The amendment changes how the law refers to vaccines. For the period from passage through July 1, 2031, the draft uses the term "recommended immunization" and directs the commissioner to periodically issue recommendations about which immunizations children and adults are recommended to receive, the ages and dosages, and timing. Committee members discussed whether to use "immunization," "recommended immunization," or "vaccine" in multiple places and asked the Department of Health to confirm that the department's suggested definition matched the committee’s intent.

The measure instructs the Department to purchase recommended immunizations "consistent with the goals of the program" and "at the lowest available cost," language the drafter said was intentionally paired so that price would not be the sole determinant of purchases.

The bill also clarifies insurer coverage and pharmacist authority. Draft language would prevent group and individual insurance policies from imposing copayments, coinsurance or deductibles for recommended immunizations during the effective period of the new language. It restates existing pharmacist and pharmacy‑technician authorities in the bill so those provisions take effect on passage; those authorities will revert to current law on July 1, 2031, unless retained. The draft specifies pharmacists may provide or administer immunizations consistent with state protocols approved by the commissioner, after consultation and public comment. Pharmacists may act for adults (18 and older) and, by precedent in prior legislation, pharmacists and pharmacy technicians continue to be limited for certain listed immunizations to patients 5 years of age and older.

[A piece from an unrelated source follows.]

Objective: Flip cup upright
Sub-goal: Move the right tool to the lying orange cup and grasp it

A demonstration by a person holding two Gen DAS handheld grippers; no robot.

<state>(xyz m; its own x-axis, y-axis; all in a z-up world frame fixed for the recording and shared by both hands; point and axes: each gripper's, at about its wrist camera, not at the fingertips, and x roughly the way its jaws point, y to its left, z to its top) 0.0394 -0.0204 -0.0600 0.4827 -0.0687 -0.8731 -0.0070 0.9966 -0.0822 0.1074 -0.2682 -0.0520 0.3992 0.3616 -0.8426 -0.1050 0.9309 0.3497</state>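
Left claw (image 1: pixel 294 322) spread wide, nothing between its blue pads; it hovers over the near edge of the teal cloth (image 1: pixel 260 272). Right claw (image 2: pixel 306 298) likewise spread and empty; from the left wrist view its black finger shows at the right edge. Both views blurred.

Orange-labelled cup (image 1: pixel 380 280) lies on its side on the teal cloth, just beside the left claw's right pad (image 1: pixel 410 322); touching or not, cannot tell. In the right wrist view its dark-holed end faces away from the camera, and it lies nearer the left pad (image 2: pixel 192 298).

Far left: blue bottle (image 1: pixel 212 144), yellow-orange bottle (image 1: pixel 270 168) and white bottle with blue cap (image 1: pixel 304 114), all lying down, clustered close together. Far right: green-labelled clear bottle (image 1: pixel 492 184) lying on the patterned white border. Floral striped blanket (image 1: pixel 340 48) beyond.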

Members also reviewed advisory bodies. The amendment adjusts membership of the Immunization Advisory Council, separating some secretary roles, and—at the Office of Professional Regulation’s request—adds an APRN representative and a pharmacist while eliminating a previously proposed slot. Mary Plompton of the Department of Health told the committee the advisory council "was originally formed to determine what immunizations would be required for childcare and school entry in Vermont," and the bill uses the existing council rather than creating a second committee.

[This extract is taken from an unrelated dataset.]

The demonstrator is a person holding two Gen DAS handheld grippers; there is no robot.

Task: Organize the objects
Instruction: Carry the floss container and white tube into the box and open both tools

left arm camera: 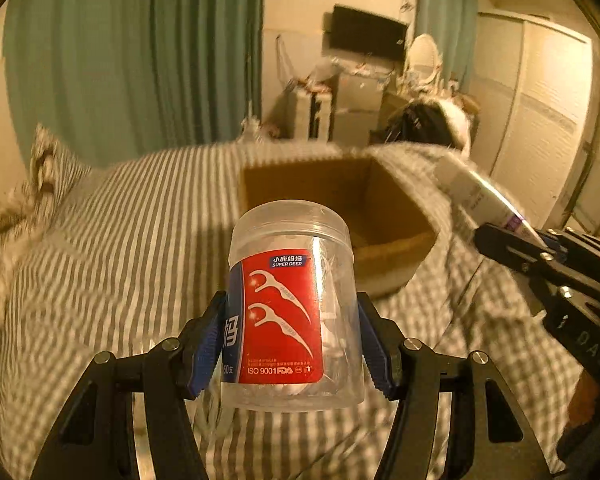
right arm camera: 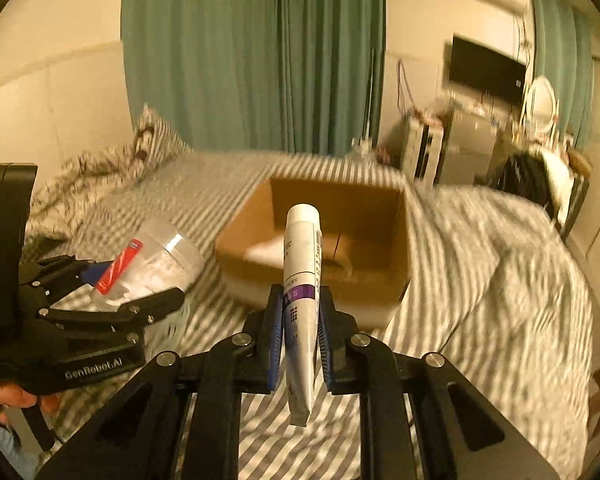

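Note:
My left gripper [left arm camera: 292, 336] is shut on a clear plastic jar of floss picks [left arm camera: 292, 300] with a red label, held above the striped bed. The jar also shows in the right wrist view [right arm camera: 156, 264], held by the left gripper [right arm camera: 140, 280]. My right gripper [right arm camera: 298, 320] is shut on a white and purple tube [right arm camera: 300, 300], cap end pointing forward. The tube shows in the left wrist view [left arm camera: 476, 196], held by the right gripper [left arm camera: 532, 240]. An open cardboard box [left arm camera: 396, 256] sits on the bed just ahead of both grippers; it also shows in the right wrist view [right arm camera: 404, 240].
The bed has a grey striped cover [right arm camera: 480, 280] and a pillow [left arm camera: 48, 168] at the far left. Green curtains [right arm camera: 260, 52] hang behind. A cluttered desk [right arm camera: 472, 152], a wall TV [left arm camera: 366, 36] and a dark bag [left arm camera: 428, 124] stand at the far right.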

Committee members repeatedly emphasized the sunset mechanics. The drafter explained that sections 1–7 and section 14 take effect on passage while sections 8–13 will take effect on July 1, 2031, at which point the bill will revert to current statutory language in those areas unless future legislatures act. The chair summarized the practical effect: "another legislature, 6 years from now, will need to take up the topic again, see what is happening at that point in time, and they'll be voting on whether to continue what we've done here or whether to revert back or make any further changes." (Chair (Unidentified Speaker))

On the motion to approve the draft, the clerk called the roll; multiple representatives recorded "Yes," and the chair said Representative Noyes will report the committee’s action to the floor. The committee paused pending the arrival of Dr. Hildebrandt, who was scheduled to answer outstanding questions.

What happens next: the committee approved the strike‑all amendment and will send the committee report to the floor; members expected to receive a revised draft incorporating technical edits and the clarifications discussed, and to reconvene with Dr. Hildebrandt for follow‑up questions.